The index declined 43 points, or 0.2%, at 19899 after two consecutive sessions of gains. The S&P 500 fell 0.1% and the Nasdaq Composite rose 0.2%.
"Most people are trying to extend this positive sentiment from last year, but we do have some caution in the coming months something could turn," said Jeroen Blokland, a senior portfolio manager at Robeco, who is taking a neutral stance on equities right now.
Risks that could derail the stock-market rally include a re-emergence of concerns over China's economy or disappointing corporate earnings, he said.
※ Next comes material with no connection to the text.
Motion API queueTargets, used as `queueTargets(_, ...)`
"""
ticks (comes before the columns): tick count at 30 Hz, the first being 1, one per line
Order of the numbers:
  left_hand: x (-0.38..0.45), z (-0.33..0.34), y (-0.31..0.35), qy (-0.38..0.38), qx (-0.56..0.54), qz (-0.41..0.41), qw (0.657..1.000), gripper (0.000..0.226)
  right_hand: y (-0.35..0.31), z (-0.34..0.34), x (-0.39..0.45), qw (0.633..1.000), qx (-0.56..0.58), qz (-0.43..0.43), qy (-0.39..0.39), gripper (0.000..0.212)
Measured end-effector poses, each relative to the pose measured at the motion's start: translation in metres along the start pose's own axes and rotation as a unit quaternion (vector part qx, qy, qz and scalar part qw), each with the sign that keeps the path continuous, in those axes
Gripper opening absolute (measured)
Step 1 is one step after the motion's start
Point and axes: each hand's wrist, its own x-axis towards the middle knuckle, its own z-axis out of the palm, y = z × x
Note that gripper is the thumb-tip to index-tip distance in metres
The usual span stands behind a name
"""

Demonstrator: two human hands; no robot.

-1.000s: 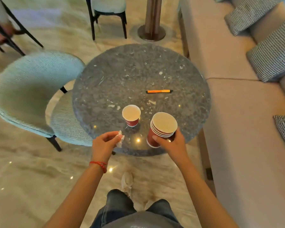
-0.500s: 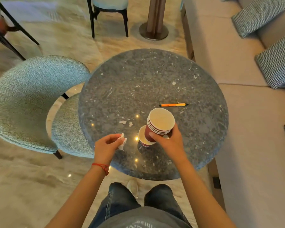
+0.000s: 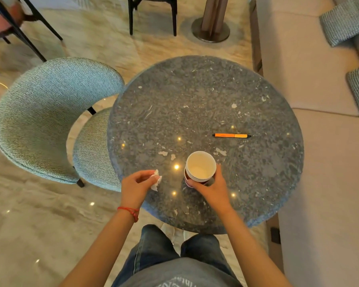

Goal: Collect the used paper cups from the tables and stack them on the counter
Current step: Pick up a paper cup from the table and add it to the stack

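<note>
1. Right hand (image 3: pixel 210 186) wraps the cup stack (image 3: pixel 199 167) low on its wall, over the round surface (image 3: pixel 205 96).
2. Left hand (image 3: pixel 138 183) pinches a crumpled tissue (image 3: pixel 156 180).
3. Light, thin paper, likely crushable: grip the sides gently, below the rims.

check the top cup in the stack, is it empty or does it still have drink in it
Empty. The top cup in the stack, held by the right hand, faces the camera mouth-up, and its pale inside shows bare down to the bottom.

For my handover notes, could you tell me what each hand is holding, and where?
The right hand grips the stack of paper cups around its side wall; the left hand pinches a crumpled white tissue between its fingertips.
</note>
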Motion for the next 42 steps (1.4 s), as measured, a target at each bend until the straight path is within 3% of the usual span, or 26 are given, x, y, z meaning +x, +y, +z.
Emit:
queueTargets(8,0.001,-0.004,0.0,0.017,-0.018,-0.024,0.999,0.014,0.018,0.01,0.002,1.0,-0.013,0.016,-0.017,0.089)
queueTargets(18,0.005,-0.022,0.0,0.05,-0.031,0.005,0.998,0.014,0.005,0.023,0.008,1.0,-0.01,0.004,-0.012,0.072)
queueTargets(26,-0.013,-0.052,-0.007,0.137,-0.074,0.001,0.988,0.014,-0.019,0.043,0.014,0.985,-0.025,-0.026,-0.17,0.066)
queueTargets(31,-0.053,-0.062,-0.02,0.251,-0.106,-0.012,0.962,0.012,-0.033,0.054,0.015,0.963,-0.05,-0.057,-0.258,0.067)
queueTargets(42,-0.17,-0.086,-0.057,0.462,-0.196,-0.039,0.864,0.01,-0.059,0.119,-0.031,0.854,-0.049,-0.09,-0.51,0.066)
On Thursday, a crackdown by China's central bank on wagers against the yuan sent the currency surging. The yuan's gain came amid a rise in Asian currencies against the U.S. dollar, which had retreated after minutes from the Federal Reserve's December meeting showed Wednesday that officials were unsure about the potential impact of Mr. Trump's policies on the economy.
Investors were also awaiting an update on the health of the labor market, with the December jobs report due Friday. Data released Thursday showed private-sector hiring slowed in the month, according to payroll processor Automatic Data Processing and forecasting firm Moody's Analytics.
Shares of consumer-discretionary companies tumbled after retailers including Macy's and Kohl's warned of weak holiday results.
Macy's, which said Wednesday that its same-store sales fell in November and December, fell 14%. Kohl's, which lowered its profit targets, fell 19%, while other retailers including Nordstrom, L Brands and Signet Jewelers Limited fell more than 6% apiece.